**Activity**
Reproduce exactly the lines of the material beneath, from the line that contains "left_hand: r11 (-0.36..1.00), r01" to the line that contains "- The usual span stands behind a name", both included, and no other lines.

**Source material**
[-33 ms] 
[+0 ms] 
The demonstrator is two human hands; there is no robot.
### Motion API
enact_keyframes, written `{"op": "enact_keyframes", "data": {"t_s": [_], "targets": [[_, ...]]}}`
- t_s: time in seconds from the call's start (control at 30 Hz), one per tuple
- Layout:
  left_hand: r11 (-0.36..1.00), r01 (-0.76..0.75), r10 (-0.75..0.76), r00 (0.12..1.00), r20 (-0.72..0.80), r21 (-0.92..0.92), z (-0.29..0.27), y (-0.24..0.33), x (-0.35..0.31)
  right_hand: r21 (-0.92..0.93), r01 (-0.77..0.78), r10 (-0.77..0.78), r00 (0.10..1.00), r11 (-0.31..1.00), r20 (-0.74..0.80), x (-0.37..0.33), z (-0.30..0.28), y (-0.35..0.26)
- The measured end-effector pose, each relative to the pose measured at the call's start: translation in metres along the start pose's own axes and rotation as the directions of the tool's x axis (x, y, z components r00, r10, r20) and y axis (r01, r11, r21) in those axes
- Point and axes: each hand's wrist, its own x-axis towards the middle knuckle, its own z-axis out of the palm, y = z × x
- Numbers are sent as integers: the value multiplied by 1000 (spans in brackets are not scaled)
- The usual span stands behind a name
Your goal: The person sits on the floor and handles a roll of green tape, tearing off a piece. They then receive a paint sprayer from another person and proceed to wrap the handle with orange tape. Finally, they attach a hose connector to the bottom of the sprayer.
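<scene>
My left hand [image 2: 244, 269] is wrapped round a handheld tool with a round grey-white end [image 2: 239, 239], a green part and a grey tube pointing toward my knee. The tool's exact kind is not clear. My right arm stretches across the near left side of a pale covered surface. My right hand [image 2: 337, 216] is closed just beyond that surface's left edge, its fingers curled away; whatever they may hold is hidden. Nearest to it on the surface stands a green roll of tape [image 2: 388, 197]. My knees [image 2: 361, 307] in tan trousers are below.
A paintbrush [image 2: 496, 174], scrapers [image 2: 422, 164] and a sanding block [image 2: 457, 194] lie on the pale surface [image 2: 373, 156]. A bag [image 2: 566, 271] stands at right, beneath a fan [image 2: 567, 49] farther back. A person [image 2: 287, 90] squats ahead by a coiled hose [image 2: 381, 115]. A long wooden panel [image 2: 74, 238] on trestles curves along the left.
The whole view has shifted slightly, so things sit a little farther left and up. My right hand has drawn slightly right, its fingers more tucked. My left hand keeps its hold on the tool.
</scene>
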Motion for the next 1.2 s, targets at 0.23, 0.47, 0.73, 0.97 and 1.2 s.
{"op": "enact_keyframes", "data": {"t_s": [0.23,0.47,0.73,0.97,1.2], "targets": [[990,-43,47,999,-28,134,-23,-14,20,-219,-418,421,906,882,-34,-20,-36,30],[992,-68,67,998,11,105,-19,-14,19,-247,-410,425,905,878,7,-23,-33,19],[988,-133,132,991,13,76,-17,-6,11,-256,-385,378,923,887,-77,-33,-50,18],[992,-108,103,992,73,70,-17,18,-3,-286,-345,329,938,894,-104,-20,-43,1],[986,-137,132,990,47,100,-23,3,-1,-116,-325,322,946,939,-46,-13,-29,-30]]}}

**Exercise solution**
  left_hand: r11 (-0.36..1.00), r01 (-0.76..0.75), r10 (-0.75..0.76), r00 (0.12..1.00), r20 (-0.72..0.80), r21 (-0.92..0.92), z (-0.29..0.27), y (-0.24..0.33), x (-0.35..0.31)
  right_hand: r21 (-0.92..0.93), r01 (-0.77..0.78), r10 (-0.77..0.78), r00 (0.10..1.00), r11 (-0.31..1.00), r20 (-0.74..0.80), x (-0.37..0.33), z (-0.30..0.28), y (-0.35..0.26)
- The measured end-effector pose, each relative to the pose measured at the call's start: translation in metres along the start pose's own axes and rotation as the directions of the tool's x axis (x, y, z components r00, r10, r20) and y axis (r01, r11, r21) in those axes
- Point and axes: each hand's wrist, its own x-axis towards the middle knuckle, its own z-axis out of the palm, y = z × x
- Numbers are sent as integers: the value multiplied by 1000 (spans in brackets are not scaled)
- The usual span stands behind a name

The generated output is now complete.